CLIMATA

Copyright © 2020

All Rights Reserved

First Chapter

By Michael Conniff

 

Madagascar

The first time she walked on water they called her a saint. The second time they called her God—had she been a boy, they might have called her Jesus. Because her name was Christelle they called her Christ.

The Savior has arisen! The Second Coming has come!

The island still had many  Christians with no reason to listen to disbelievers saying she walked in the water, on a small spit of land, instead of on the water like a God. The disbelievers said the photographs and video of her were a hoax conjured by digital witch doctors. They said she had no powers, no way to save their island, because not even God could save Madagascar.

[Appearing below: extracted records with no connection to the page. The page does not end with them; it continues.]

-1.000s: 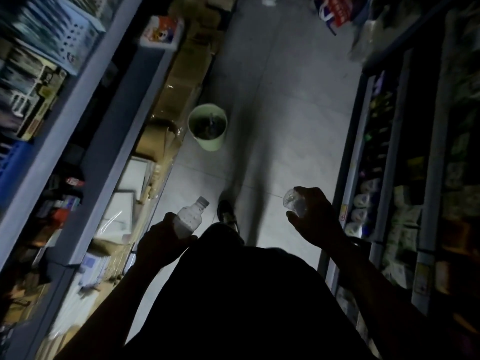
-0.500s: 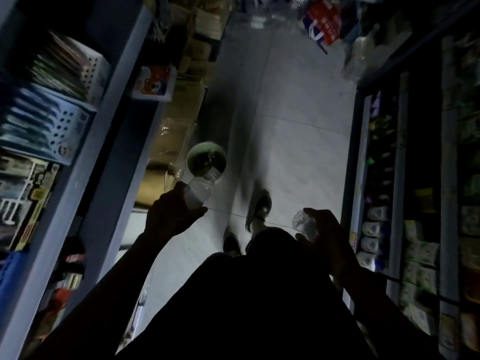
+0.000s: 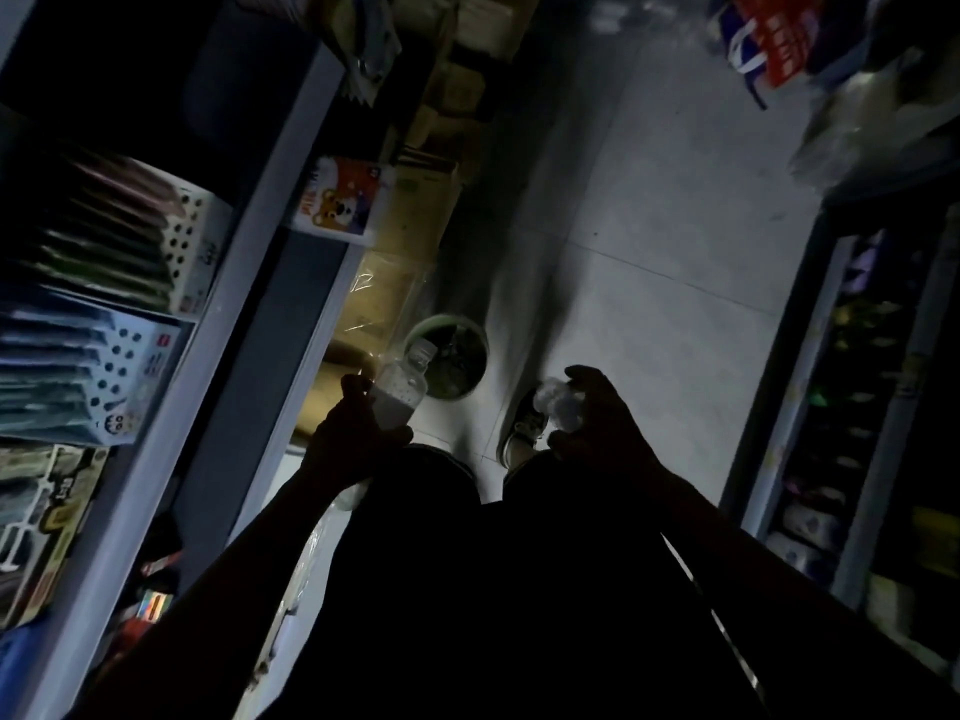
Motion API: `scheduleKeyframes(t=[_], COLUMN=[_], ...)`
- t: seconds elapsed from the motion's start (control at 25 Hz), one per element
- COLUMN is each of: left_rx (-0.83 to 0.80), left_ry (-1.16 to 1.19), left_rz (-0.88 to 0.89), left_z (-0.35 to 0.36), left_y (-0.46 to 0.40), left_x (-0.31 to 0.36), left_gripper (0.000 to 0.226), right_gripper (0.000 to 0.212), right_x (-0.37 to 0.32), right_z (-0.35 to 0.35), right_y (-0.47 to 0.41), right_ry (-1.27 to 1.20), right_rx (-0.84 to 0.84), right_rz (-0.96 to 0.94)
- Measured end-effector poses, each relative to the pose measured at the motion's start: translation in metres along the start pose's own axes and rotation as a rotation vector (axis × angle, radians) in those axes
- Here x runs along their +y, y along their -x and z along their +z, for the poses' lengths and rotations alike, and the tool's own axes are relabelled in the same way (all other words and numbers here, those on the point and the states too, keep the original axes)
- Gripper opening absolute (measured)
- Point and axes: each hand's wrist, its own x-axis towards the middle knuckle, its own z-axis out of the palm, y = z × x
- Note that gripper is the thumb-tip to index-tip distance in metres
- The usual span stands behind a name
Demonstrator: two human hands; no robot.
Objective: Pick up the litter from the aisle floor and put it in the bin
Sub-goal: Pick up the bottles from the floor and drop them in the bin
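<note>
Your left grip [image 3: 358,433] is wrapped round the lower body of a clear plastic bottle [image 3: 400,389], fingers and thumb curled tight about it, with the capped neck pointing forward and away from you. Just beyond that cap sits the green bin [image 3: 475,337] on the aisle floor [image 3: 649,283], its open mouth facing up and pressed close to the cardboard boxes [image 3: 384,298] on the far left of your grip. Your right grip [image 3: 597,423] is curled round a crumpled clear wrapper or cup [image 3: 558,402]; what exactly it is I cannot tell in this dim light.

To do the drop well, carry the bottle forward until its whole length, not only the cap, hangs over the bin's mouth, then let go from low down so it does not bounce off the rim. Tip it neck first; the opening looks only a little wider than the bottle. Bring the right grip across to the same spot afterwards instead of throwing from where it is, since the bin lies forward and to the left of it, past your shoe [image 3: 524,428]. Light crumpled plastic is likely to drift, so release it close above the mouth.
</note>
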Motion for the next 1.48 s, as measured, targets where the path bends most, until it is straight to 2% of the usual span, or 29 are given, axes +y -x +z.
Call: scheduleKeyframes(t=[0.08, 0.16, 0.2, 0.36, 0.48, 0.56, 0.68, 0.88, 0.96, 1.04, 1.12, 1.2, 1.32, 1.48], left_rx=[-0.072, -0.104, -0.126, -0.230, -0.214, -0.186, -0.182, -0.110, -0.103, -0.095, -0.050, -0.027, -0.027, -0.091], left_ry=[0.109, 0.146, 0.144, 0.010, -0.107, -0.180, -0.267, -0.290, -0.258, -0.243, -0.277, -0.356, -0.440, -0.422], left_rz=[-0.066, -0.122, -0.146, -0.187, -0.149, -0.109, -0.087, -0.045, 0.000, 0.049, 0.136, 0.188, 0.149, 0.086], left_z=[-0.001, 0.004, 0.008, 0.040, 0.080, 0.109, 0.159, 0.237, 0.260, 0.269, 0.264, 0.249, 0.219, 0.181], left_y=[-0.030, -0.062, -0.081, -0.173, -0.251, -0.306, -0.388, -0.476, -0.487, -0.485, -0.474, -0.457, -0.421, -0.356], left_x=[0.001, -0.004, -0.009, -0.038, -0.065, -0.083, -0.111, -0.137, -0.144, -0.147, -0.145, -0.142, -0.131, -0.111], left_gripper=[0.073, 0.072, 0.071, 0.073, 0.077, 0.077, 0.081, 0.071, 0.064, 0.059, 0.055, 0.055, 0.047, 0.041], right_gripper=[0.084, 0.059, 0.051, 0.043, 0.038, 0.039, 0.037, 0.037, 0.037, 0.049, 0.061, 0.065, 0.054, 0.036], right_x=[-0.011, -0.017, -0.015, 0.012, 0.053, 0.084, 0.127, 0.189, 0.204, 0.210, 0.210, 0.205, 0.188, 0.160], right_z=[0.011, 0.033, 0.047, 0.115, 0.180, 0.225, 0.290, 0.379, 0.403, 0.413, 0.408, 0.394, 0.358, 0.300], right_y=[-0.037, -0.071, -0.090, -0.170, -0.230, -0.274, -0.339, -0.405, -0.412, -0.407, -0.392, -0.370, -0.335, -0.286], right_ry=[-0.031, -0.058, -0.071, -0.061, -0.134, -0.132, -0.153, -0.134, -0.118, -0.078, -0.025, -0.008, 0.022, 0.148], right_rx=[0.010, -0.021, -0.047, -0.061, -0.017, -0.016, 0.076, 0.155, 0.063, -0.017, -0.077, -0.126, -0.213, -0.265], right_rz=[0.025, 0.137, 0.169, 0.229, 0.344, 0.377, 0.393, 0.492, 0.438, 0.371, 0.352, 0.358, 0.358, 0.247])
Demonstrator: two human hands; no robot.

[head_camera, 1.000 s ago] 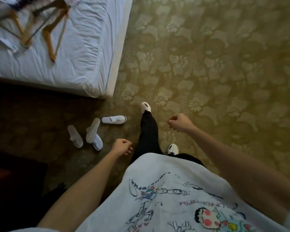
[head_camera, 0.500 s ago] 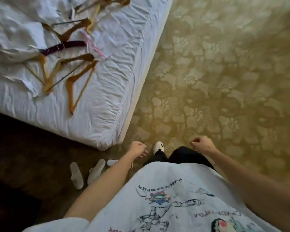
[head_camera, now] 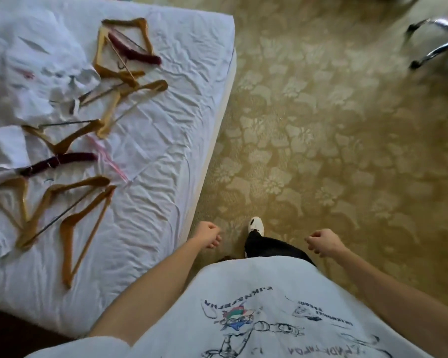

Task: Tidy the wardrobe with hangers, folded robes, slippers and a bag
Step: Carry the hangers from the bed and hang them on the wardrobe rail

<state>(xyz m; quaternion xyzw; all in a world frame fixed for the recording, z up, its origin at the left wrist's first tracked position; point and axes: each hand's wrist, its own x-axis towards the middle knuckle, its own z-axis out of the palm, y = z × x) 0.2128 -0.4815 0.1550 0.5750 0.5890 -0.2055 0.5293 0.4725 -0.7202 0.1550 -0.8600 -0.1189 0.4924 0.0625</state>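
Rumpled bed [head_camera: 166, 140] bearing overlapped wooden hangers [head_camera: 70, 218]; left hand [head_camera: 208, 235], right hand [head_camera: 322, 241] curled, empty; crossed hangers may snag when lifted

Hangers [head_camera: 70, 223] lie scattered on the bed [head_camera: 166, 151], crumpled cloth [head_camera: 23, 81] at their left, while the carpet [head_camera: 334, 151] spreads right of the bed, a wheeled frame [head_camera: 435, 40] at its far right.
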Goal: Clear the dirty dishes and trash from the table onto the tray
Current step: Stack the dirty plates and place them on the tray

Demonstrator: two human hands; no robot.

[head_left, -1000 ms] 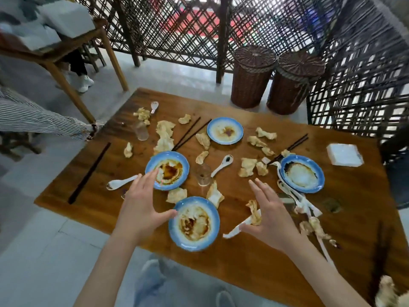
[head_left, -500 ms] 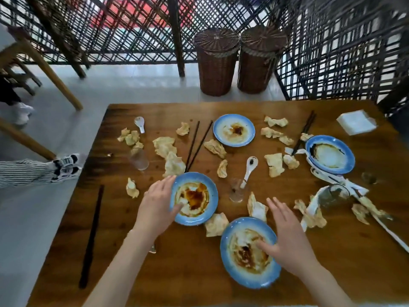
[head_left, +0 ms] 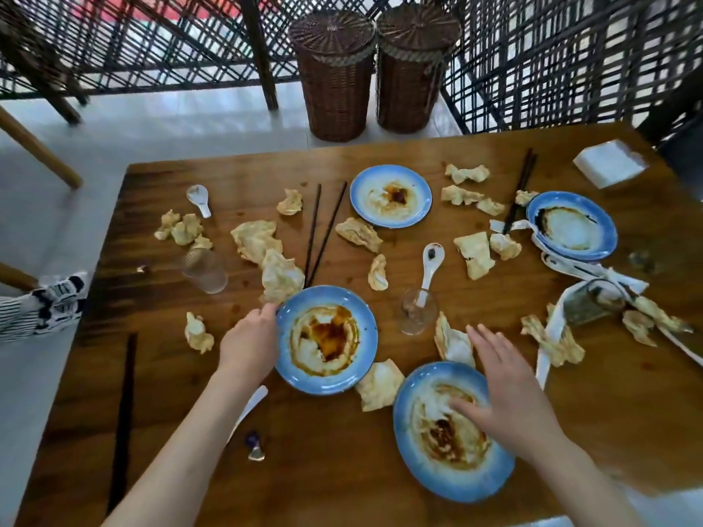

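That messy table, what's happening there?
A person is clearing up after a meal. Their left hand is at the rim of one dirty blue plate, and their right hand lies with its fingers straight over the nearest blue plate. Both plates sit on the wooden table, not lifted yet. Two more dirty plates, crumpled napkins, spoons, chopsticks and glasses are scattered around. No tray shows in this view.

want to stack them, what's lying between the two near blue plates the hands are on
In the head view, one crumpled stained napkin lies between the left plate and the right plate, touching or tucked under both rims.
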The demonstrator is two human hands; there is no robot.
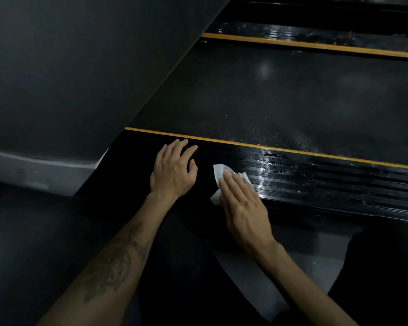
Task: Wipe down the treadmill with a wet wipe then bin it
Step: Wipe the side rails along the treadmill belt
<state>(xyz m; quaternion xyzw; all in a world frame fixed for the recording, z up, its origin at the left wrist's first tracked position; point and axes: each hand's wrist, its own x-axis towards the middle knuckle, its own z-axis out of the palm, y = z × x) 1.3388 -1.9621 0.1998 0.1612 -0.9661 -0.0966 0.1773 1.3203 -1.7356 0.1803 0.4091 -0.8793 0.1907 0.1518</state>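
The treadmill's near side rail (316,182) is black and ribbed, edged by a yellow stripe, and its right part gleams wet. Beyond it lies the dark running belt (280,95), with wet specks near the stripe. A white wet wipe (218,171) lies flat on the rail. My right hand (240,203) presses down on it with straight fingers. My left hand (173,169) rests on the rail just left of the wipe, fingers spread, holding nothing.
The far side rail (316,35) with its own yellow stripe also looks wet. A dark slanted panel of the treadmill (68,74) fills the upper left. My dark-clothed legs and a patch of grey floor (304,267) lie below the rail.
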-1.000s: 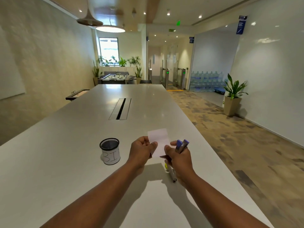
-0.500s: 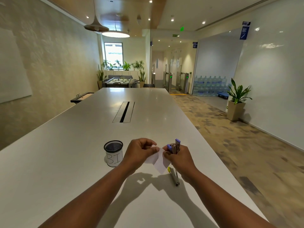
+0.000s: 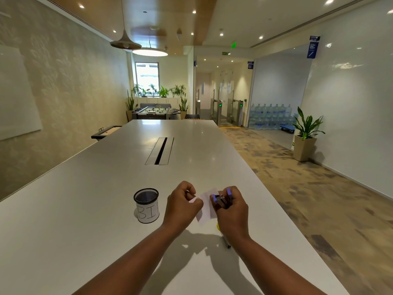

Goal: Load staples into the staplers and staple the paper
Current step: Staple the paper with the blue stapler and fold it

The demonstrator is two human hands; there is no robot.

Speaking Malagasay they would say she was just a girl. Because their small island was drowning from the last cyclone they said no God, no girl, was going to save them.

The island was nothing but puddles. Tens of thousands of islanders had moved away after the disease spread through the water from one town to another. The ones who stayed, like Christelle and her sisters, were living in the middle of the ocean off the coast of Africa with no place to go. Like all the people on the island, Christelle walked in the water even in her own hut. She and her sisters went to bed with their feet wet and so their beds became forever wet as well. The wetness was everywhere because of the melting so many thousands of miles away, because of the death of the ice she would never touch or taste. The oceans of the world were overflowing, and the only place Christelle had ever known was vanishing, swallowed up by the same water that gave her people everything until it was too late to stop.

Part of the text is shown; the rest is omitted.